Interview : La philosophie du voyage de Valéry Grégo

Installé à Londres depuis une vingtaine d’années, le Français Valéry Grégo a créé la société Perseus afin de « construire et exploiter des hôtels ». L’an passé, cet entrepreneur piqué d’architecture et de design a revendu la compagnie des Hôtels d’en Haut (Alpaga, Le Fitz Roy, Les Roches Rouges...) pour se consacrer à la conception d’une nouvelle collection d’établissements qui poseront les repères du luxe de l'hôtel du futur. Des lieux dotés d’une conscience environnementale forte et responsable, d’un ancrage local assumé et d’une plus grande flexibilité pour l’utilisateur...
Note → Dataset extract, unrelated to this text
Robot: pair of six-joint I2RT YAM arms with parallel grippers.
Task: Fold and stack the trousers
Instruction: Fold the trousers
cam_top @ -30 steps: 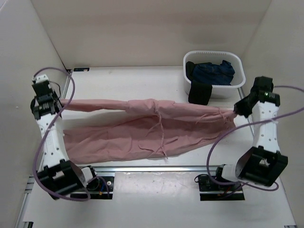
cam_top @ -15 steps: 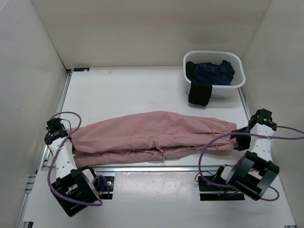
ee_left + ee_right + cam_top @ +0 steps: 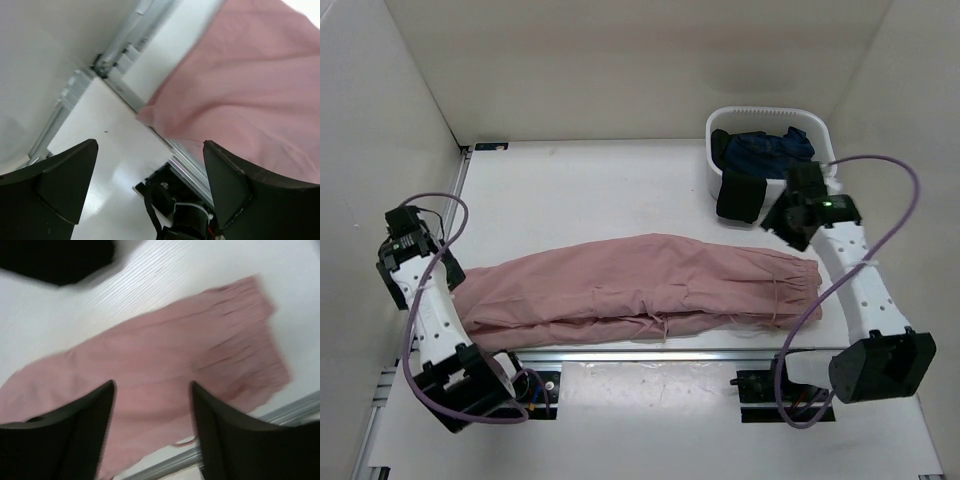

Dans votre valise, vous n’oubliez jamais…
Valéry Grégo : J’évite la valise. Je préfère voyager léger pour ne pas m’encombrer et ne pas encombrer les endroits où je me rends. Je pars donc avec un petit sac à dos et le strict nécessaire. On réalise vite que l’on n’a pas besoin de grand-chose – et les bénéfices que cela apporte. À moi, mais aussi aux autres. J’aime bien vivre ma destination vers un hôtel ou autre en arrivant léger pour mieux écouter ce que l’on a à me dire.

Plutôt auto ou vélo ?
Cela dépend vraiment des situations. Ce serait trop facile de répondre : la voiture, ça pollue et le vélo, c’est propre. Je n’ai plus de voiture depuis vingt ans, car à Londres, c’est inutile. Mais il y a des endroits où l’on n’a pas ce luxe de pouvoir choisir. Donc, c’est selon… Il faut savoir s’adapter. Évidemment, lorsque je peux, je prends le vélo ou je marche.

Avion ou train?
Je préfère le train, car on s’approprie le temps qui passe et l’on peut observer le cheminement du périple. C’est un rapport au temps qui me convient. Dans un avion, on décolle, on ferme les yeux et on est arrivé. On perd toute une partie du voyage. Alors, si je peux, j’opte pour le train. En outre, il y a cette manière d’atteindre le cœur de la ville qui me plaît.

De la ville à la campagne

Londres ou Paris ?
Londres est ma ville depuis 1998. J’y suis venu pour découvrir le monde. D’un seul coup, j’avais un accès à la culture comme je ne l’avais jamais eu auparavant.

Grands espaces naturels ou métropoles urbaines ?
Là encore, cela dépend. J’habite à Londres, mais j’ai une maison à la campagne en Espagne, à 20 minutes de toute habitation. J’apprécie le contraste, mais surtout l’équilibre entre ce que ces deux endroits m’apportent.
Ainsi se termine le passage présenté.